**Exercise instructions:**
Please set down exactly the lines of the listing below from the line containing "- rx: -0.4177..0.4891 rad" through the line containing "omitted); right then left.", both lines included, leaving out all other lines.

**Stored data:**

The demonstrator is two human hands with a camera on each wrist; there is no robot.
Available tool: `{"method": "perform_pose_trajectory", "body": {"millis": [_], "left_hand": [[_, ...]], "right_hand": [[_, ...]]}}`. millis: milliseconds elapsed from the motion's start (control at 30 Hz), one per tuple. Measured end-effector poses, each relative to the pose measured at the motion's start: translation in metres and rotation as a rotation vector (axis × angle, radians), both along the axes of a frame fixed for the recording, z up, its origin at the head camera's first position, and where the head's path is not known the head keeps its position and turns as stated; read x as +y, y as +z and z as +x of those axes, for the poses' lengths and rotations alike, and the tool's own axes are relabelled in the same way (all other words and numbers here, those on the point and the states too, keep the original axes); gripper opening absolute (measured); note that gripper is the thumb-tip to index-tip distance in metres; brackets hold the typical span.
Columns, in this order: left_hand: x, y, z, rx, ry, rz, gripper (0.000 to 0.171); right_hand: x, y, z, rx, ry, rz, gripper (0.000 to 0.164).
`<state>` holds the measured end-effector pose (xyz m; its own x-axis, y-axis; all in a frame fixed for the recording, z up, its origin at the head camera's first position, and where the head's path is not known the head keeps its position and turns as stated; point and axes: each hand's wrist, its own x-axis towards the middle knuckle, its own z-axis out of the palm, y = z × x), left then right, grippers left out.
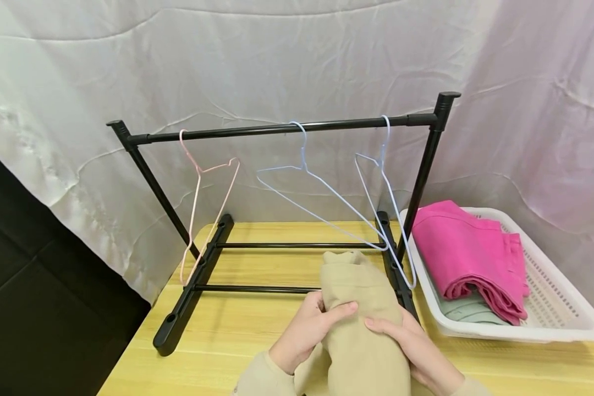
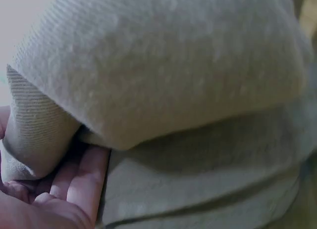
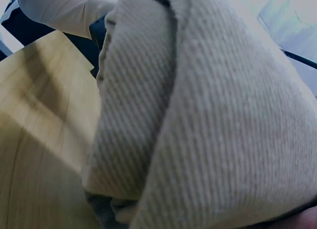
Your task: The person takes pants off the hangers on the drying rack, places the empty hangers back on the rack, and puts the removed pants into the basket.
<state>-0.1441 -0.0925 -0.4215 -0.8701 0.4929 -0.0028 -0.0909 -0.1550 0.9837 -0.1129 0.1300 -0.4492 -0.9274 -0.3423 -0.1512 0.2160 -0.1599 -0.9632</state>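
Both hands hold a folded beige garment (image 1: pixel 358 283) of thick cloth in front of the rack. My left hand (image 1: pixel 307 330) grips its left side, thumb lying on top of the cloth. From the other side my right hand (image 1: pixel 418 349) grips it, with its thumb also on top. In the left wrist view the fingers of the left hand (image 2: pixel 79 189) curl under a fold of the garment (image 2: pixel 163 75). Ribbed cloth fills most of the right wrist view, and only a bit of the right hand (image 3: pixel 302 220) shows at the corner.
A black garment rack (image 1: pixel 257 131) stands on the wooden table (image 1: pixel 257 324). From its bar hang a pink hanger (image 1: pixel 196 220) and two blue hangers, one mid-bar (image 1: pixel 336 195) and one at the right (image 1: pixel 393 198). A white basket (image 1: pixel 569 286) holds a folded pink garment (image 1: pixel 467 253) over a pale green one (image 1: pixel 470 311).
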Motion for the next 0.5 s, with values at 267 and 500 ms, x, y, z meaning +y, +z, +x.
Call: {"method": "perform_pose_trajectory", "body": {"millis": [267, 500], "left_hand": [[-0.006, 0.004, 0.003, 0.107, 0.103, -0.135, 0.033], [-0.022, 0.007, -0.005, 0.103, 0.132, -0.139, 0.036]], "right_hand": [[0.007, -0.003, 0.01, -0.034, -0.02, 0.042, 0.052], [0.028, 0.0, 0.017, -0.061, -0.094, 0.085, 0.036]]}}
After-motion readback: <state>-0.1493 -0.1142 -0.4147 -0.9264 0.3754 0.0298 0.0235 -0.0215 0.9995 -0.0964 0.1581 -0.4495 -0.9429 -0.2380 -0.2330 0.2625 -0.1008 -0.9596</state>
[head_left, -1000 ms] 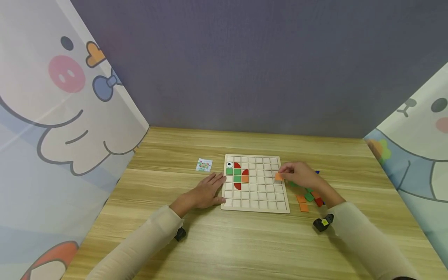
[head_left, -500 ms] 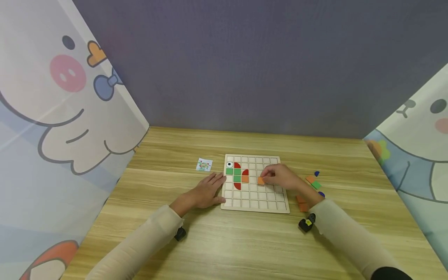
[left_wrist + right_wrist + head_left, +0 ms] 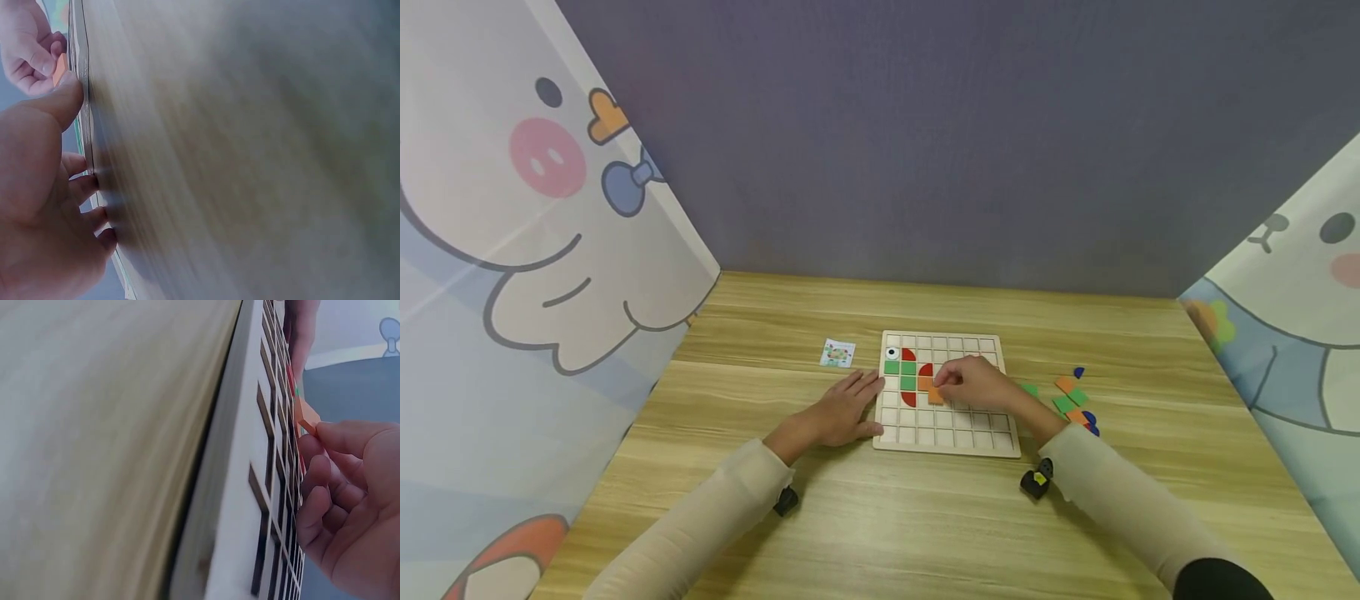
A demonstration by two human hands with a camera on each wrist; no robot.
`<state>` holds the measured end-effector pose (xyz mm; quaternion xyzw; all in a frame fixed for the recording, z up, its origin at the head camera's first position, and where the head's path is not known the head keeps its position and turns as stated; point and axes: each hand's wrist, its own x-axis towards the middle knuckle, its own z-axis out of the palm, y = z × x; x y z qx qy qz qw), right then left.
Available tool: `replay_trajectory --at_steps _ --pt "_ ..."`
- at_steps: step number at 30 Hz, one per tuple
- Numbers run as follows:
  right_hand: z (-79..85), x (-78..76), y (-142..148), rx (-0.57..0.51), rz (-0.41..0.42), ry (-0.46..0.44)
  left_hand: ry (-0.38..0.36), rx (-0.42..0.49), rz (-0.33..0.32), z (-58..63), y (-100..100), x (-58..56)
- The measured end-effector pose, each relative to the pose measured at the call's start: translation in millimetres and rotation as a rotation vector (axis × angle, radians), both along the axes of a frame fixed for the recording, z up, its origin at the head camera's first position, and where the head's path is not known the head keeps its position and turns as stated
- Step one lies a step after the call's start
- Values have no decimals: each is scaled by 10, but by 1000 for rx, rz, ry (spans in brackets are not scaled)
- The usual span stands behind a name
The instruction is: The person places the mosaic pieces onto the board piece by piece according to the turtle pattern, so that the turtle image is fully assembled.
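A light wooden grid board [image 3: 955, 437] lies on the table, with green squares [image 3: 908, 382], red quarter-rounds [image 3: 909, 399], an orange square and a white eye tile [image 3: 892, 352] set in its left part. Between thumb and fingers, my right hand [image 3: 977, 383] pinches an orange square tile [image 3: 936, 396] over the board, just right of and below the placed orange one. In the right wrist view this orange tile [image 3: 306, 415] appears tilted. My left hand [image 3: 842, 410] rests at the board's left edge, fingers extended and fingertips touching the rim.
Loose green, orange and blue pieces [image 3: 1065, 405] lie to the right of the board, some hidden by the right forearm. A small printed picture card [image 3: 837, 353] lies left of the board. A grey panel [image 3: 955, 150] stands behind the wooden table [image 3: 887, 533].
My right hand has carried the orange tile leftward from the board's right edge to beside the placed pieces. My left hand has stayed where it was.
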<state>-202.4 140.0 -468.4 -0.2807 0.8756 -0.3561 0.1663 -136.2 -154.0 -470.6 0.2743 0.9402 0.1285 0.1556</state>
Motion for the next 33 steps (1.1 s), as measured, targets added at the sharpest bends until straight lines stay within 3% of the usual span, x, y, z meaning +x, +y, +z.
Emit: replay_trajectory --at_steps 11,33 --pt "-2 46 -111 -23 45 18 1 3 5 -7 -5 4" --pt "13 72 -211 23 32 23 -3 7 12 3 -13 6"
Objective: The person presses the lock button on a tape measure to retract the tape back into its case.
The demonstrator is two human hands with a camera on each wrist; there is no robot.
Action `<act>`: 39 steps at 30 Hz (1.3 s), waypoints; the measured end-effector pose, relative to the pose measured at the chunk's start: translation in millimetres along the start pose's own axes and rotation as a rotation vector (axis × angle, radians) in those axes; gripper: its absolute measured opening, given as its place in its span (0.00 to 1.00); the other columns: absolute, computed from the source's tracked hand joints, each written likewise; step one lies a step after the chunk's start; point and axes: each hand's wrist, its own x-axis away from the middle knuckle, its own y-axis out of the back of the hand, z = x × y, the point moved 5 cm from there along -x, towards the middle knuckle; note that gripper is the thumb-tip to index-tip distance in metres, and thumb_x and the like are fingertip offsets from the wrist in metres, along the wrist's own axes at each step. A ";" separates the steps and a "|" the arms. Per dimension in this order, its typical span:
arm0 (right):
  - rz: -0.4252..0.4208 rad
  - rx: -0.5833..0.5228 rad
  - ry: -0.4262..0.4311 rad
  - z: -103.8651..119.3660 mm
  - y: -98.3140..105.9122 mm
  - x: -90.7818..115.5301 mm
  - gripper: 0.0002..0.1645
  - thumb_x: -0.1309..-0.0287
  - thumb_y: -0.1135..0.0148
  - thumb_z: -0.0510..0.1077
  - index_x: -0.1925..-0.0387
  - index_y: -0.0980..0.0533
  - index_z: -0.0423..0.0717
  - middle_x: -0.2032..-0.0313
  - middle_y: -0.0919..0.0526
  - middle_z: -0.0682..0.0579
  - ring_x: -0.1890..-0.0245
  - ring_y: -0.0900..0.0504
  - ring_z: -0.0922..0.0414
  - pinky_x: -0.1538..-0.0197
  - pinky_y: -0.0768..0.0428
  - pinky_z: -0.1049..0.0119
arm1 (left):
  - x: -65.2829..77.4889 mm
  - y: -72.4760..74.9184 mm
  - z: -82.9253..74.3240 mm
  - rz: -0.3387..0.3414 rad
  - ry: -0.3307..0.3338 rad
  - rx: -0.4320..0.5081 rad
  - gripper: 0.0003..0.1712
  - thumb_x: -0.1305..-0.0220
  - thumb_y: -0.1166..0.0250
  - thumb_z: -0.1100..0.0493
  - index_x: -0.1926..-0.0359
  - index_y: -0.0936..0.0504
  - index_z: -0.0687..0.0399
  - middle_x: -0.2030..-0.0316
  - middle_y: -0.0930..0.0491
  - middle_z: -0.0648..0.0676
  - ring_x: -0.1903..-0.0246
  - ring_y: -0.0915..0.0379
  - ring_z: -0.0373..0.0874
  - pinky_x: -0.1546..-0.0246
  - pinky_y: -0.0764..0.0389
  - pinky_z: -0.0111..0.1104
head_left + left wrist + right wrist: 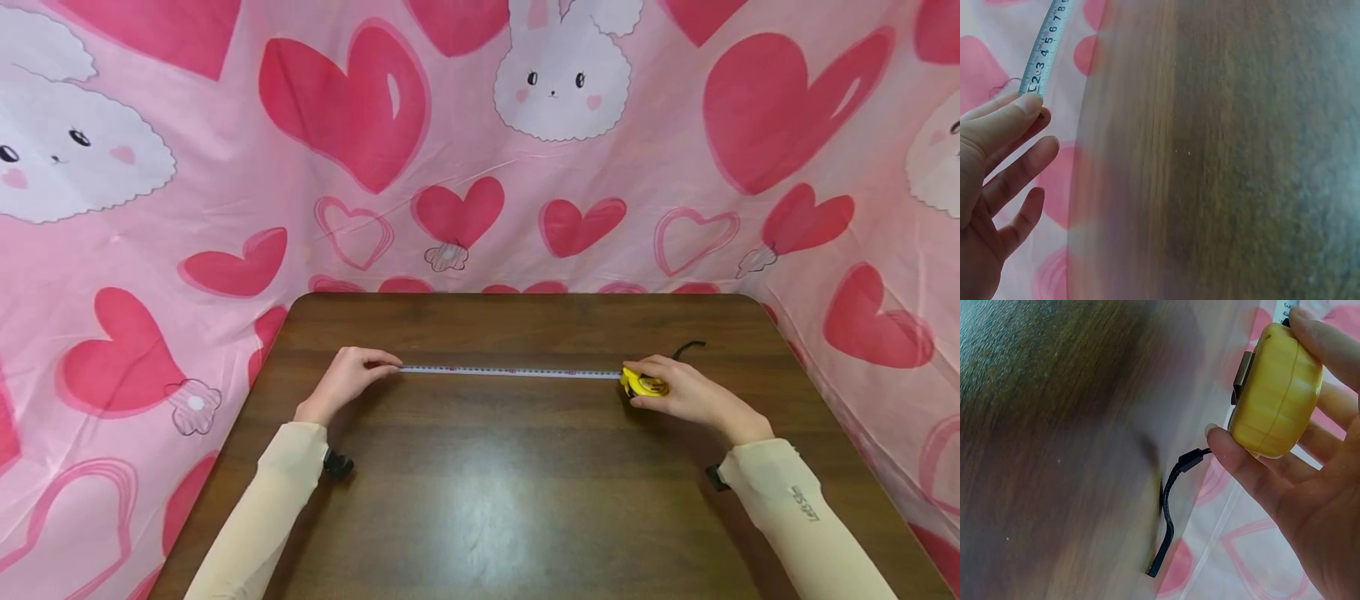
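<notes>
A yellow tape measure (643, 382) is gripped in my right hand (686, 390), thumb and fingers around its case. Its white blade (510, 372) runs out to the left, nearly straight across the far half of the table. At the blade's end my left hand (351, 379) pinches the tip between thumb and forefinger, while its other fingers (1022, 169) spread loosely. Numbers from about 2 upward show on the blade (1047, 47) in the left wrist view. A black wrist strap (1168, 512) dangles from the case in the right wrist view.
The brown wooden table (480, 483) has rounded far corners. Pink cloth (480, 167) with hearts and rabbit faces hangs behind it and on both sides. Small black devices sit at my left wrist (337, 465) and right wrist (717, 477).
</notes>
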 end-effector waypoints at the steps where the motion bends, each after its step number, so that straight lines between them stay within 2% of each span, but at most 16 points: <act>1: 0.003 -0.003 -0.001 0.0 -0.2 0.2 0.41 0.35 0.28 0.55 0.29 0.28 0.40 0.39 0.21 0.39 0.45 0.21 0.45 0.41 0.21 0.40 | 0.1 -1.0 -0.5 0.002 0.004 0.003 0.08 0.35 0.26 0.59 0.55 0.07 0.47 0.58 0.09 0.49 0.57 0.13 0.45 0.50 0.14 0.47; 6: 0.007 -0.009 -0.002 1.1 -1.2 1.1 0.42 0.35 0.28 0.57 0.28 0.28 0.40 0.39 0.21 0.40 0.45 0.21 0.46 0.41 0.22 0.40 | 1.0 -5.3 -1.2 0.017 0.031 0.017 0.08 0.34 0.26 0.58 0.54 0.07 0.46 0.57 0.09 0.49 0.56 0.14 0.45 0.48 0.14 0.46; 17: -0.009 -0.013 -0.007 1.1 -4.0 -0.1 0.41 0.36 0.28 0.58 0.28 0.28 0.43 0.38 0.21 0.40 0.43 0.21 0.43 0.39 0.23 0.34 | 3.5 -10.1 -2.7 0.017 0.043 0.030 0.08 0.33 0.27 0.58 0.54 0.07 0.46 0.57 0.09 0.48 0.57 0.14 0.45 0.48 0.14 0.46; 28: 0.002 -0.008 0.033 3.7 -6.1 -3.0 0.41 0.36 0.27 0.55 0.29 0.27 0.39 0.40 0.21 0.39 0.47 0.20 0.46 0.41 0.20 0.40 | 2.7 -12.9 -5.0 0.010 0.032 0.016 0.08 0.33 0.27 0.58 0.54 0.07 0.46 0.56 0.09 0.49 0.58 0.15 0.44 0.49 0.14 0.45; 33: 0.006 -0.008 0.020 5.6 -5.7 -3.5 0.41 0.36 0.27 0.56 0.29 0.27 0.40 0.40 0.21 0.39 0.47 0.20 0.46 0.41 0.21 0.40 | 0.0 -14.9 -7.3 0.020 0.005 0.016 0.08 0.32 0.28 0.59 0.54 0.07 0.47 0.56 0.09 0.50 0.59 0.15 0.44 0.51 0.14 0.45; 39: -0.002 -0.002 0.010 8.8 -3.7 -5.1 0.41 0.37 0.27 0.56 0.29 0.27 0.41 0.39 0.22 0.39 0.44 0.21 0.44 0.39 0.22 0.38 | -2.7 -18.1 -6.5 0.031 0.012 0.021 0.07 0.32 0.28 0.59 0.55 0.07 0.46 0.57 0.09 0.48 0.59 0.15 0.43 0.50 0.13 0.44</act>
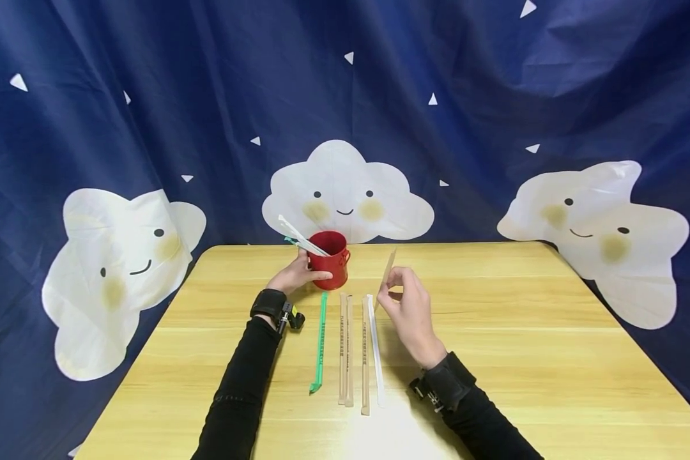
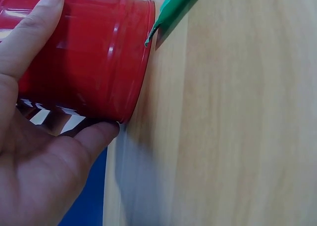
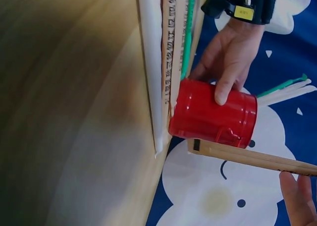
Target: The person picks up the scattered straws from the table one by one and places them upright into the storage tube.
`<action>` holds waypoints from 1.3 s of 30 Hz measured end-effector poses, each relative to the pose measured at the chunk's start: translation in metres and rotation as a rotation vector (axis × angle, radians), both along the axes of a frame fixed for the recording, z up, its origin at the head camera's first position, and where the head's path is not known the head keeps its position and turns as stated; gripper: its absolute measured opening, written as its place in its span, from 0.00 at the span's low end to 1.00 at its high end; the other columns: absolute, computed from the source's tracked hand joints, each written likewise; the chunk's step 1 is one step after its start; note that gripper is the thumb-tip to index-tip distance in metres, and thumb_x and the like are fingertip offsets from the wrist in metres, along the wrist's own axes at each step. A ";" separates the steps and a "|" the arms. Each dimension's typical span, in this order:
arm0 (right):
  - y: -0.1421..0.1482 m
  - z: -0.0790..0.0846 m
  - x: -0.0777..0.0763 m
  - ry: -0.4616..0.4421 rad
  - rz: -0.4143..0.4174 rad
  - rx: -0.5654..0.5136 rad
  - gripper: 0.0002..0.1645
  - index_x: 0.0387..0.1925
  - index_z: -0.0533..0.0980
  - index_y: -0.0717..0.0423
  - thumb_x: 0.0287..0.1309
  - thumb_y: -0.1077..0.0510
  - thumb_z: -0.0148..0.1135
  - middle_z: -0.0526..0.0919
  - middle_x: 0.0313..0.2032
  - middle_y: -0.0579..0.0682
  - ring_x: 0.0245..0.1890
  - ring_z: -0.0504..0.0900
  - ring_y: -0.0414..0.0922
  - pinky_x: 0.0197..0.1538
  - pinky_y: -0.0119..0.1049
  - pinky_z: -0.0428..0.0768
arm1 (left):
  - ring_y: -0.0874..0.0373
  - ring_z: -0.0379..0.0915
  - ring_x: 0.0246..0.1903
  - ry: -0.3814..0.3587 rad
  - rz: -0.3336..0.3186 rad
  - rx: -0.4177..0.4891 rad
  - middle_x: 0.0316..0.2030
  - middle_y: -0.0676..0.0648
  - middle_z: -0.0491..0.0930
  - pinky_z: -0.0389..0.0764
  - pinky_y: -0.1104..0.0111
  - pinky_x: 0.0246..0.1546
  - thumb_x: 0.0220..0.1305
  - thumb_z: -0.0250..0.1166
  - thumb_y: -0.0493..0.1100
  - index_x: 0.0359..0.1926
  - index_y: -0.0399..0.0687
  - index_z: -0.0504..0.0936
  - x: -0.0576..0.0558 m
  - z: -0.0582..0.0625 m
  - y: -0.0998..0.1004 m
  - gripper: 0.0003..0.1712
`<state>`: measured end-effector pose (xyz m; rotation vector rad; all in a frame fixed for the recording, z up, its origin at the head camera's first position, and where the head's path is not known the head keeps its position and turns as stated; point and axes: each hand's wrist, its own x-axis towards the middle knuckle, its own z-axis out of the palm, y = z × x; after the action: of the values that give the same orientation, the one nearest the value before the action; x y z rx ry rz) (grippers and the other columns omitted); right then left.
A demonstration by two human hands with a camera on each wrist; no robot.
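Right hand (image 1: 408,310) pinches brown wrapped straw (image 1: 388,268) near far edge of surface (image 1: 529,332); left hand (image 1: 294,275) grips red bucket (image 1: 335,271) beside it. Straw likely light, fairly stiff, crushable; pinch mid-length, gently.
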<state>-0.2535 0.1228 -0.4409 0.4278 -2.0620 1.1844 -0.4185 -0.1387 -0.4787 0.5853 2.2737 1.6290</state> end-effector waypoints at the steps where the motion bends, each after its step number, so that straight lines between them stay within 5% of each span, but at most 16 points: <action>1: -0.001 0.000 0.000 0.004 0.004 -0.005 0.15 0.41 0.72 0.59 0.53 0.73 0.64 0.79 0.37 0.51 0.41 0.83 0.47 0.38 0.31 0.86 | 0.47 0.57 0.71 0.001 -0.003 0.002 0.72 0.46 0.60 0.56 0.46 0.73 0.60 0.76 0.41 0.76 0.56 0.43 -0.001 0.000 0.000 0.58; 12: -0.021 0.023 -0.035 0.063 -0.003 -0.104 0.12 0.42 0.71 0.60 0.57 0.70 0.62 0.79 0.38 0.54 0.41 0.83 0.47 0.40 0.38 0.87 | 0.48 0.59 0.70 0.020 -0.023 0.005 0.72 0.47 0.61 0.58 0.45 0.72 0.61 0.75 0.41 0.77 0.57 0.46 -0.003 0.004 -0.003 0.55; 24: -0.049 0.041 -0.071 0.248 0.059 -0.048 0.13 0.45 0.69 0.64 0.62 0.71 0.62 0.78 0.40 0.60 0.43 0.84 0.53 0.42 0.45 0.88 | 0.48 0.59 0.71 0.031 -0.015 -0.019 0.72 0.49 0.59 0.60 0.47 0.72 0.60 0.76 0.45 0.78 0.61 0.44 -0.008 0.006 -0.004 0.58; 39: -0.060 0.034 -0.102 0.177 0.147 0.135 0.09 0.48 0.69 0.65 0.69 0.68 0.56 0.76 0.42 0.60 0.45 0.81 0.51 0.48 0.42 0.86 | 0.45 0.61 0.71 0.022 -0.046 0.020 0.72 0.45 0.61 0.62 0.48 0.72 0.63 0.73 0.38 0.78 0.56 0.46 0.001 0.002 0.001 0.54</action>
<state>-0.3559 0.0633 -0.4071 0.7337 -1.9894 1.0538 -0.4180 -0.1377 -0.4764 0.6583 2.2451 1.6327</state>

**Answer for the task:**
  - rx: -0.4177..0.4891 rad
  - middle_x: 0.0316..0.2030
  - middle_y: -0.0676..0.0648
  - middle_z: -0.0491..0.0930
  - pinky_z: -0.0389..0.0764
  - pinky_y: -0.1104..0.0111
  - pinky_x: 0.0246..0.1546
  - thumb_x: 0.0220..0.1305
  - thumb_z: -0.0250..0.1166
  - thumb_y: -0.0493..0.1100
  - index_x: 0.0359..0.1926
  - index_y: -0.0399..0.0687
  - index_z: -0.0504..0.0936
  - x: -0.0576..0.0558 m
  - z: -0.0582..0.0625 m
  - y: -0.0998..0.1004 m
  - gripper: 0.0003..0.1712
`<state>`: measured end-effector pose (xyz m; rotation vector rad; all in a frame fixed for the recording, z up, its origin at the head camera's first position, and where the head's path is not known the head keeps its position and turns as stated; point and axes: each hand's wrist, its own x-axis towards the middle knuckle, its own z-axis out of the palm, y = z × x; after the action: of the values that give the same orientation, the one nearest the value before the action; x y z rx ry rz) (grippers and the other columns omitted); right then left.

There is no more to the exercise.